Tissot11 commented 5 years ago

I have two questions.

When I am trying to run a job on 512 MPI processes, I can run the job without any problem. However, when I try launching the same job on 1024 processes, I get an error. I attach all files here. I have number of patches larger than the MPI processes, so I'm bit confused as what is the problem.
About the restart dump, the documentation is a bit incomplete e.g. I don't understand what _dumpdeflate does and if one defines _dumpsteps then we don't need to define necessarily the _dumpminutes? Also I'm trying to use the dump feature of SMILEI to finish a simulation from the last stage when it was crashed or aborted. So when I restart a new simulation (in a new directory) then in the namelist file I can use the checkpoint block to load the simulation stage from the previous dump directory. But then do I need to define species etc. again since I'm starting the same simulation at a later time. Some benchmarks files on dump feature would have helped.

stdout.6569405.txt stdout.6568661.txt CP.txt

stderr.6568661.txt.zip

mccoys commented 5 years ago

Your error is probably related to the first warning : CFL is not satisfied.

Concerning dumps, I will write something better soon. You must use the same input, except the Checkpoint part.

Tissot11 commented 5 years ago

I'm not sure if it's due to CFL condition. Since I have the same warning for 512 MPI processes and the simulation is running fine till now. This CFL issue arose since today I enlarged the size in x-direction while keeping the time-step same. Last night when I tried to run on 1024 MPI processes for smaller x-size, I had no warning about CFL issue but the stderr file had the same entries. I hope it's not connected with the HDF5 issue that we discussed in other thread #144

About restarting the simulation, one should have checkpoint block with _restartdir option specified to load the simulation stage from the previous simulation dump? If one doesn't use the checkpoint part then how I'll use the dump from previous run?

mccoys commented 5 years ago

The CFL problem is due to a timestep too large. This typically crashes the code. It is a very bad sign to have this warning, unless you have very special conditions.

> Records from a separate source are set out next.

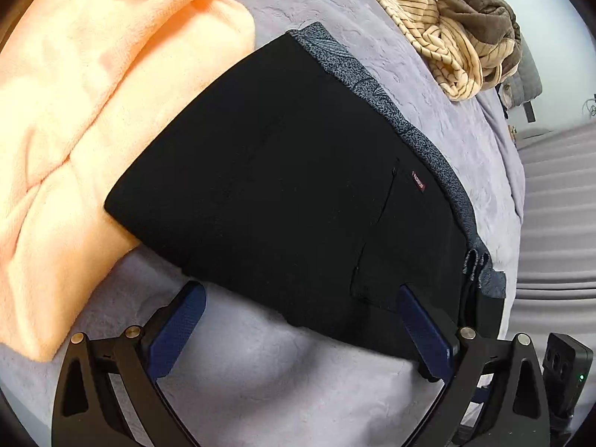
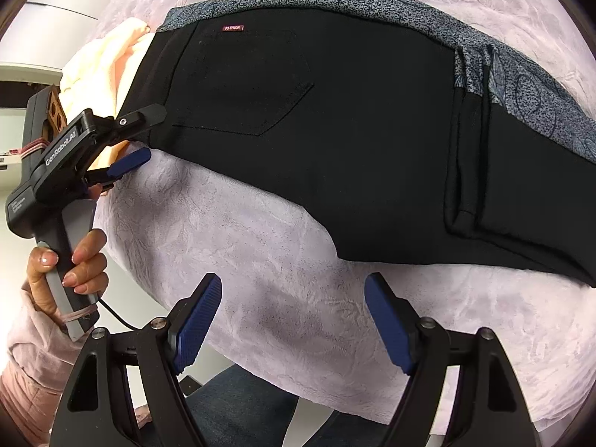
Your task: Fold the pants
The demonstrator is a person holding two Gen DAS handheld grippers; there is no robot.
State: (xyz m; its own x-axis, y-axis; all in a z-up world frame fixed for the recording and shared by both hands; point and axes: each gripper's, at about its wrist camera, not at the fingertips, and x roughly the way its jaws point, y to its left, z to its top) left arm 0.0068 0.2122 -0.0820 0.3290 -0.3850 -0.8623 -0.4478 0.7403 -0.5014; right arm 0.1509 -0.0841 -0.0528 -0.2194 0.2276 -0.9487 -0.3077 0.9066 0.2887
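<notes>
The black pants (image 1: 283, 171) lie folded on a lavender bedspread (image 1: 260, 372), on top of a blue-grey patterned garment (image 1: 376, 93). A small red label (image 2: 233, 28) sits above the back pocket. My left gripper (image 1: 300, 288) is open at the near edge of the pants: one finger (image 1: 424, 331) is over the black cloth, the other (image 1: 178, 320) is over the bedspread. In the right wrist view that left gripper (image 2: 149, 136) straddles the waist-end corner without pressing on it. My right gripper (image 2: 294, 279) hangs open over bare bedspread (image 2: 260, 260), just short of the pants (image 2: 354, 130).
A peach towel (image 1: 93, 111) lies bunched against the left side of the pants. A beige striped garment (image 1: 439, 26) with brown fleece is heaped at the far right. The bed's edge drops to a pale floor (image 1: 558, 223). A hand (image 2: 78, 260) with a pink sleeve holds the left gripper's handle.
</notes>
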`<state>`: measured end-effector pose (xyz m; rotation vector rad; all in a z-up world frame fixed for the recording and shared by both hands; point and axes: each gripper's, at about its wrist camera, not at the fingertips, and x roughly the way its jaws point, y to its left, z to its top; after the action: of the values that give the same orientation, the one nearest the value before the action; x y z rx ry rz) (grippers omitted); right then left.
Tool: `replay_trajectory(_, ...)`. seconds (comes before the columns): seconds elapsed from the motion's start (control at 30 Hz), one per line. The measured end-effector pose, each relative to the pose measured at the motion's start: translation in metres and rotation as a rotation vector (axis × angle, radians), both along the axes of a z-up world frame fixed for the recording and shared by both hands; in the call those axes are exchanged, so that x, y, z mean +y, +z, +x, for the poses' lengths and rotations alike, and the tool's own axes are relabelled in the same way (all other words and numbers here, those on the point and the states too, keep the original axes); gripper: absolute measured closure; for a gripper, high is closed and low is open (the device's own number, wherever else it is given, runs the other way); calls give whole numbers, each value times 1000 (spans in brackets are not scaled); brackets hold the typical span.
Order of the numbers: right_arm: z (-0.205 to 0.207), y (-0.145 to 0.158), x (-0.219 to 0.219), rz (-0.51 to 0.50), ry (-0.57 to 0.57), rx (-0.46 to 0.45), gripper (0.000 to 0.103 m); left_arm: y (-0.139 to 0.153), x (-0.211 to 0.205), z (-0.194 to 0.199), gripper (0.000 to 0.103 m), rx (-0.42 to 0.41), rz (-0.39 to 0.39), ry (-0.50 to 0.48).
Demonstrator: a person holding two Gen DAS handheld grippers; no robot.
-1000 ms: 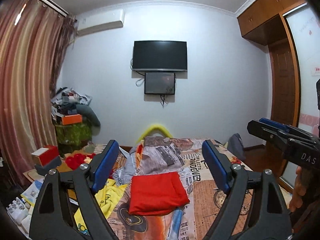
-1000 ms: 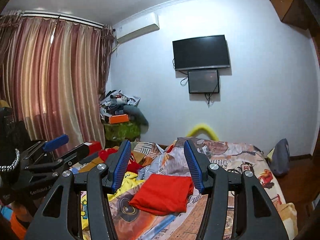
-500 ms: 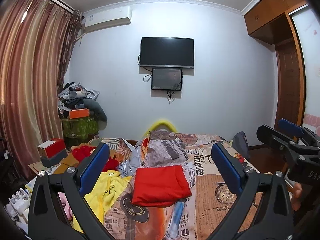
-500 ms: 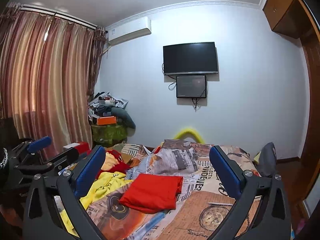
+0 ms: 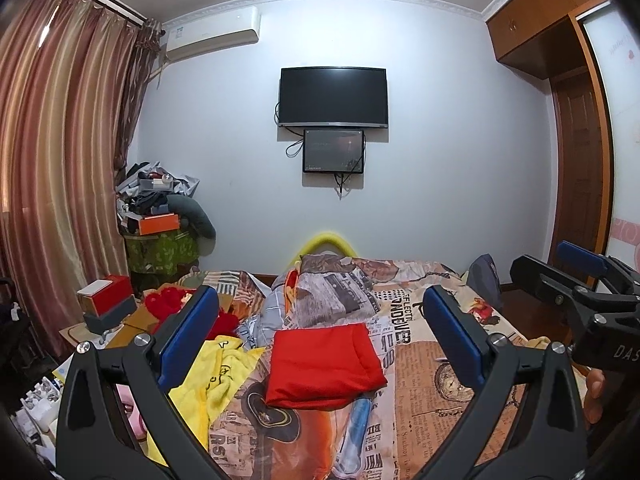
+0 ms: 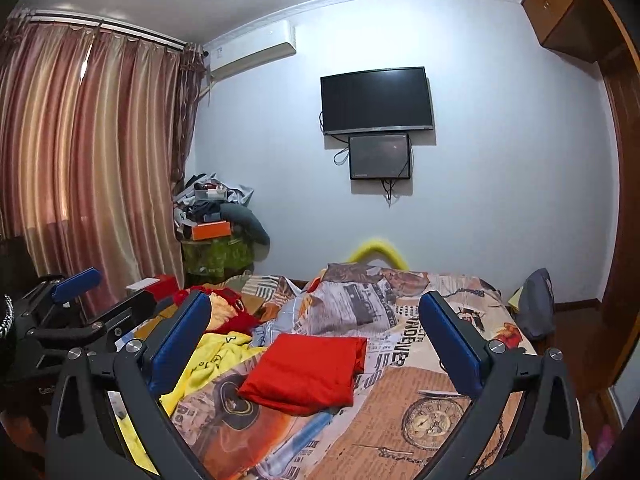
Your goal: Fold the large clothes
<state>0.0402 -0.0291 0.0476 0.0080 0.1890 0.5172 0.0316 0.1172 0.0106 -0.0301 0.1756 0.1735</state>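
Both hand-held grippers, left (image 5: 320,336) and right (image 6: 316,332), had just opened wide and held nothing. A folded red garment (image 5: 324,364) lay on the bed (image 5: 432,392); next, probably, the crumpled yellow garment (image 5: 216,376) needed grasping and spreading.

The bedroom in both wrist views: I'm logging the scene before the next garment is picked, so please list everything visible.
folded garment: one, red, on the bed, centre
crumpled garment: one, yellow, left of the folded one
red clothes: a heap, behind the yellow garment
bed cover: one, newspaper print, orange and grey
television: one, black, on the far wall
small screen: one, dark, under the television
air conditioner: one, white, high on the wall
curtains: striped pink-brown, left
clutter pile: one, mixed, far left corner
wardrobe: brown wood, right
left gripper: black with blue pads, jaws just opened wide, empty
right gripper: same, jaws just opened, empty
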Motion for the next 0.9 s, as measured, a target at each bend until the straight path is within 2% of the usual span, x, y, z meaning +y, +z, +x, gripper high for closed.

For checkpoints, you need a first simulation with checkpoints already defined, including some dump_step or dump_minutes. This ensures that the whole simulation is stored at some point. The second simulation must have the same input, except that it requires restart_dir to point at the previous simulation directory.

Tissot11 commented 5 years ago

Thanks for clarifying about the restart dump! About CFL as said before I attach std files for the same simulation with adjusted timestep. Now I have no CFL warning but the simulation can not run for 1024 MPI processes but it runs fine for 512 MPI processes. The reason is that it's taking more than a week and it hasn't finished it yet on 512 MPI processes. So I wanted to launch it on 1024 so that it finishes fast. But it's precluding me from doing so.

Archive.zip

Tissot11 commented 5 years ago

I'm trying to restart a simulation that was aborted. I ran it on 512 MPI processes and kept 2 dumps. I want to restart from 000001 dump. I can see all 512 dump files in the Checkpoints directory. However when I run using the same Namelist from another directory it complains that it can't find all the files. So I try to loop over in Checkpoints block but it complains that it can not parse the text. I paste below the Checkpoints block. Please suggest how should I proceed?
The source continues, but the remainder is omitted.